Volo in ritardo? Ecco come avere il risarcimento



Può capitare a tutti di dover subire un disservizio, un ritardo. Quando capita con un aereo, per esempio il volo è in ritardo o addirittura il volo sia overbooking o venga cancellato, o la compagnia smarrisca o danneggi il bagaglio, si ha diritto ad un risarcimento. La compagnia area è tenuta su richiesta a risarcire il cliente, ma tante persone lasciano perdere perché non sanno di avere questo diritto o perché la trafila è troppo complicata. Invece bisognerebbe far valere i propri diritti!
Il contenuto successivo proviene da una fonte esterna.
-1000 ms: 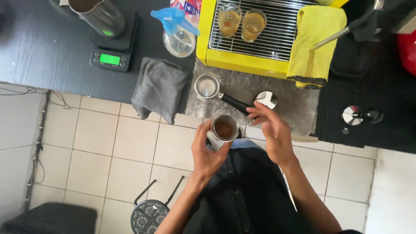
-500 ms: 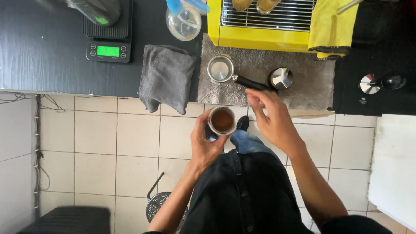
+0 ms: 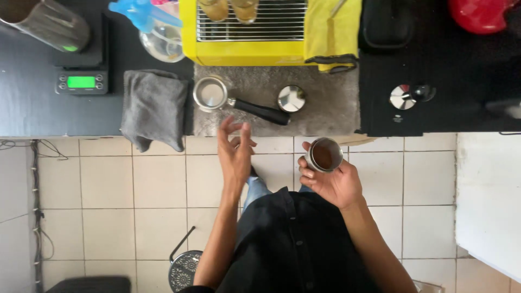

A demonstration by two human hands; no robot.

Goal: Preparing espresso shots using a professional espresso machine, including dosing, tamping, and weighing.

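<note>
Right hand (image 3: 334, 182) is gripping a small metal cup (image 3: 324, 154) w/ brown coffee grounds inside, fingers wrapping round its side, holding it over the tiled floor (image 3: 97, 190) just off the counter (image 3: 32, 108) edge. Left hand (image 3: 234, 154) is hanging empty, fingers spread and loosely open, not touching anything, well apart from the cup at its 9 o'clock. Nearest thing at the left hand's 12 o'clock: portafilter (image 3: 211, 93) lying on a grey mat (image 3: 325, 103), black handle pointing to 4 o'clock. Round metal tamper (image 3: 291, 99) is sitting just beside the handle tip. Grey cloth (image 3: 153, 108) is draping over the counter edge at the portafilter's 9 o'clock; scale (image 3: 81, 82) w/ green display is sitting further left. Yellow drip tray (image 3: 244, 51) w/ wire rack is sitting at 12 o'clock of the mat.
</note>
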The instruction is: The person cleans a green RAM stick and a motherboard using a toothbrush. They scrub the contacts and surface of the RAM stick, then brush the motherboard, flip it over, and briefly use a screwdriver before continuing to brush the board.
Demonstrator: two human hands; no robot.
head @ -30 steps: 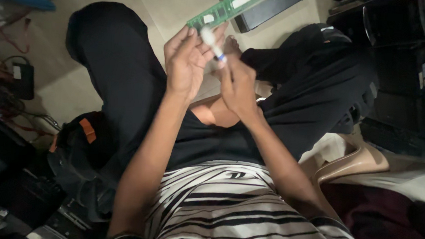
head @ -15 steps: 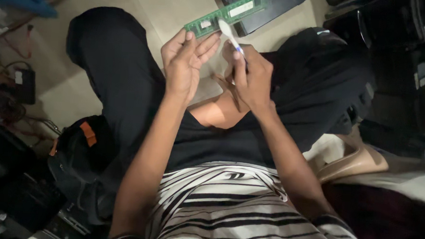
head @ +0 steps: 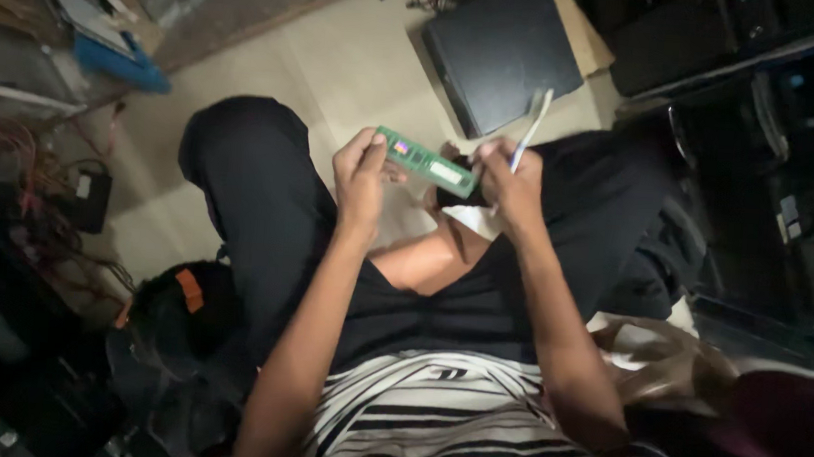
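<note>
Over lap, mid-frame: green memory module (head: 426,162), held above crossed legs.
Long axis: upper-left to lower-right, spanning both hands.
Left hand (head: 361,179): thumb + fingers pinching upper-left end.
Right hand (head: 508,183): at lower-right end, curled on white stick tool (head: 531,132); grip on module itself unclear.
Nearer: both touching, approx equal.
Below: pale floor (head: 342,71), black flat case (head: 500,54) beyond.
Room: dim, cables (head: 29,173) + clutter at sides.
</note>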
Esiste un apposito servizio che si occupa di aiutare le persone ad ottenere un rimborso quando l’aereo è in ritardo. Si chiama AirHelp, ed è una compagnia che si pone l’incarico di aiutare i clienti insoddisfatti per un disservizio ad ottenere un risarcimento. Ovviamente il servizio ha un costo: il 25% del risarcimento, tranne nel caso in cui la richiesta venga respinta e non si ottenga alcun risarcimento. Se non si vuole pagare una provvigione ad AirHelp quindi bisogna fare da soli: basta sapersela cavare fra burocrazia, moduli e scartoffie.
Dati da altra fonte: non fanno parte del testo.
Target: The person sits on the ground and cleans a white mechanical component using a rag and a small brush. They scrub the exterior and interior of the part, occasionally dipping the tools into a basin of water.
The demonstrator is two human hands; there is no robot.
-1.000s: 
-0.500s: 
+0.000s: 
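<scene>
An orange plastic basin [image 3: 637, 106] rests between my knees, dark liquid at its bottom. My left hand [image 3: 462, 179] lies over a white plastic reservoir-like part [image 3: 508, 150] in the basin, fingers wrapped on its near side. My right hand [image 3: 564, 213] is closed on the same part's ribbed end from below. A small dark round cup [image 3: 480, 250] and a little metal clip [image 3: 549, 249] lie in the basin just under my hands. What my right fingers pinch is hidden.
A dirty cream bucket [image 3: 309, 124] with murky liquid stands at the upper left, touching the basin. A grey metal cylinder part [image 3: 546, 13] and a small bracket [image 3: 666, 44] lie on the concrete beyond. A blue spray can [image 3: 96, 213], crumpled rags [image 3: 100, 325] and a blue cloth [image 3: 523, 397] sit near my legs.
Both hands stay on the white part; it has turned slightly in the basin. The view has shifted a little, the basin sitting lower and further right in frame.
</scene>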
AirHelp utilizza la normativa CE 261/2004 UE per fondare il diritto al risarcimento dei passeggeri degli aerei. Sulla pagina ufficiale del sito AirHelp è possibili richiedere il rimborso: bisogna fornire i dettagli del volo, perché AirHelp possa controllare effettivamente le circostanze del caso. Quando AirHelp effettivamente rileva che il rimborso è dovuto, allora inoltra la richiesta. Se va a buon fine, trattiene il 25%. Finora AirHelp ha avuto molto successo e recensioni positive da parte dei clienti che l’hanno utilizzata.